“Thar she blows!” “Where away?” “Three points off the lee bow, sir.” “Raise up your wheel. Steady!”
Illustration: I.W. Taber. Source: Wikipedia
It’s easy to become obsessed. Melville’s famous novel Moby-Dick describes Captain Ahab’s obsession with a giant albino sperm whale. On a previous voyage, the white whale had bitten off Ahab’s leg, leaving him with a prosthesis. Ahab goes on a mission of revenge, casting his spell over the rest of the crew. His fanaticism robs him of all caution. In the end, Moby-Dick destroys the ship and drags Ahab to the bottom.

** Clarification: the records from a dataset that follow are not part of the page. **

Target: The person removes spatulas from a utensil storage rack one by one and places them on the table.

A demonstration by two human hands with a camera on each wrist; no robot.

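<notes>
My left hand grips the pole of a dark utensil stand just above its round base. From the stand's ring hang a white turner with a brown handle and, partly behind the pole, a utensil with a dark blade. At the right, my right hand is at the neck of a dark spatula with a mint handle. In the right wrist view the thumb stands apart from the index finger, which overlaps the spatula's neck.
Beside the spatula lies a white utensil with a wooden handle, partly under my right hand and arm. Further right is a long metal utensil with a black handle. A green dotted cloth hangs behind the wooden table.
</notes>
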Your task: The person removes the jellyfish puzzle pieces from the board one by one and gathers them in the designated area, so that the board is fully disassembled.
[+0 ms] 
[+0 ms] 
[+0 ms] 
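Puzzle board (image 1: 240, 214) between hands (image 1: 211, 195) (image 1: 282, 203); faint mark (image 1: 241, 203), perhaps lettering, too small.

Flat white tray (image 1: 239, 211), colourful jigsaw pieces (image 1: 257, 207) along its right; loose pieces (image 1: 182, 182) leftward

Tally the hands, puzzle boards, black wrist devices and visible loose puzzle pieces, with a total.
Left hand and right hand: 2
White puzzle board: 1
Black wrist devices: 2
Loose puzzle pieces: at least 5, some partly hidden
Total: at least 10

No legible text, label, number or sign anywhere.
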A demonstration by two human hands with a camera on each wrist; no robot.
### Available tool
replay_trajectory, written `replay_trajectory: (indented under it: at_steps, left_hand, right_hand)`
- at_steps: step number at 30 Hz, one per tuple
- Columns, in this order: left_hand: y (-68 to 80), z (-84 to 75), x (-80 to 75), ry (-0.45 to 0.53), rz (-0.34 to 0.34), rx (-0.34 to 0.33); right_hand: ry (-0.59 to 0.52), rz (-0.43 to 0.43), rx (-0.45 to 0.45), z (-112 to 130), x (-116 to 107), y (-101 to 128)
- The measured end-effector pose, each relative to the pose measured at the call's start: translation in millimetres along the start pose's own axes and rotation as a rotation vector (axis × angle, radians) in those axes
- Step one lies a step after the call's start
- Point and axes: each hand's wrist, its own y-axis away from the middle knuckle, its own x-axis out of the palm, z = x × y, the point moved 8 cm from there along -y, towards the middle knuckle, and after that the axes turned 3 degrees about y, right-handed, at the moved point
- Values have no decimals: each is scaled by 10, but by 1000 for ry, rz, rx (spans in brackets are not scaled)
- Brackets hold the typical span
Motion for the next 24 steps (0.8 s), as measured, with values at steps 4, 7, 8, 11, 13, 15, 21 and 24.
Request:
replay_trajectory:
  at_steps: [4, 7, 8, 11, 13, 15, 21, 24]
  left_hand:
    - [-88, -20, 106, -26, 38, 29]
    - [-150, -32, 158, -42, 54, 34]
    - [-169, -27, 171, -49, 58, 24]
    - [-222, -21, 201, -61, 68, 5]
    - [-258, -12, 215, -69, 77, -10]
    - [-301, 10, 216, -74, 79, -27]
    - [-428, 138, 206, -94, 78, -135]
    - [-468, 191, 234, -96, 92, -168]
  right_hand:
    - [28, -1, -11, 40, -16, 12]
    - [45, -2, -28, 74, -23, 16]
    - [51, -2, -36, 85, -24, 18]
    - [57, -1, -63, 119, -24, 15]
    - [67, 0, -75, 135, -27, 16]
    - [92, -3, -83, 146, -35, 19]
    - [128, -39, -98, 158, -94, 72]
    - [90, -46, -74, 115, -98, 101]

When you’ve suffered a loss in the market, the best thing to do is to put it behind you. Sometimes it’s because the nature of the economy has changed. Sometimes there was an unexpected development—new management, or some external factor. Sometimes you simply miscalculated. Whatever the reason, it’s important to understand that markets are forward-looking. They take current circumstances and future expectations and try to discount all the expected cash-flows to a present value. That’s what market prices represent.
S&P 500 for the last 2 years. Source: Bloomberg
So when they move significantly, it’s because the outlook is different. A stock doesn’t know that you own it, and it certainly doesn’t care what the price was when you bought it. Investors can get obsessed with “getting out even.” But that’s a mistake. The only reason to worry about where you bought a stock is to manage your tax-liability.
In the midst of the conflict, Ahab was given a final chance to give up his fanatical quest, but he rejects this—to his doom. Investors need to be sure they’re thinking and planning rationally—and not obsessively.